H3 (Incremental contribution in joint models).
In models including both SST and ASD simultaneously, each construct system will explain unique (incremental) variance in (a) PLNS and (b) scientific-text reading fluency beyond the other system.
H4 (Salient SST dimension).
Within SST, emotional response will show the most robust association with (a) PLNS and (b) scientific-text reading fluency relative to importance and efficacy.
H5 (Salient ASD dimension).
Within ASD, academic psychological empowerment will show the most robust association with (a) PLNS and (b) scientific-text reading fluency relative to autonomy, self-regulation, and self-realization.
Methodology
Design
This study used a quantitative, cross-sectional correlational design to examine the extent to which Marzano’s self-system thinking (SST) and academic self-determination (ASD) are associated with (a) persistence in learning natural sciences (PLNS) and (b) scientific-text reading fluency among bilingual (Arabic–English) university students in Egypt. Consistent with this design, all modeled relationships are interpreted as associations rather than causal effects (see Fig. 1 for the conceptual model).
Participants and sampling
Participants
The sample comprised 302 bilingual university students enrolled in natural science programs in Egypt (249 females, 53 males; Mage = 21.1, SD = 1.39). Participants were recruited using convenience and snowball sampling.
Inclusion criteria
Participants were eligible if they (a) were currently enrolled in a natural science program at an Egyptian university, (b) self-identified as Arabic–English bilingual, and (c) reported using English for academic study (e.g., reading scientific materials or course tasks).
Sampling limitations
Because recruitment relied on convenience/snowball methods, the sample may reflect self-selection and uneven program representation, limiting generalizability. The gender distribution was imbalanced, and findings should not be generalized to all Egyptian natural science students without further replication using probability-based or stratified sampling.

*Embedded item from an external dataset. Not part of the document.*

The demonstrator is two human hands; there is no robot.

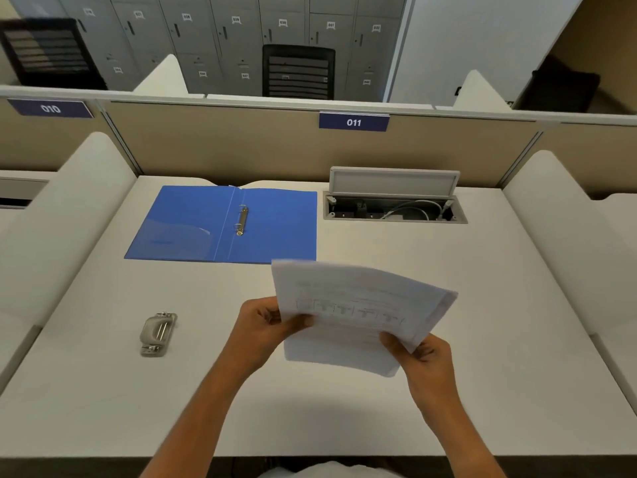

In addition, because key constructs were measured via related self-report scales, future replications should also re-test construct distinctiveness with explicit discriminant-validity criteria (e.g., HTMT) to reduce the risk that sample-specific overlap inflates apparent associations (Henseler et al., 2015).
Power
An a priori power analysis indicated that the sample size was adequate for multiple regression models of the planned complexity (details and parameters reported in the supplementary file—Appendix H).
Measures
All self-report items used a 5-point Likert response format (1 = strongly disagree to 5 = strongly agree). For non-Arabic instruments, translation followed a translation–back translation procedure by bilingual experts, followed by pilot testing for clarity and cultural appropriateness.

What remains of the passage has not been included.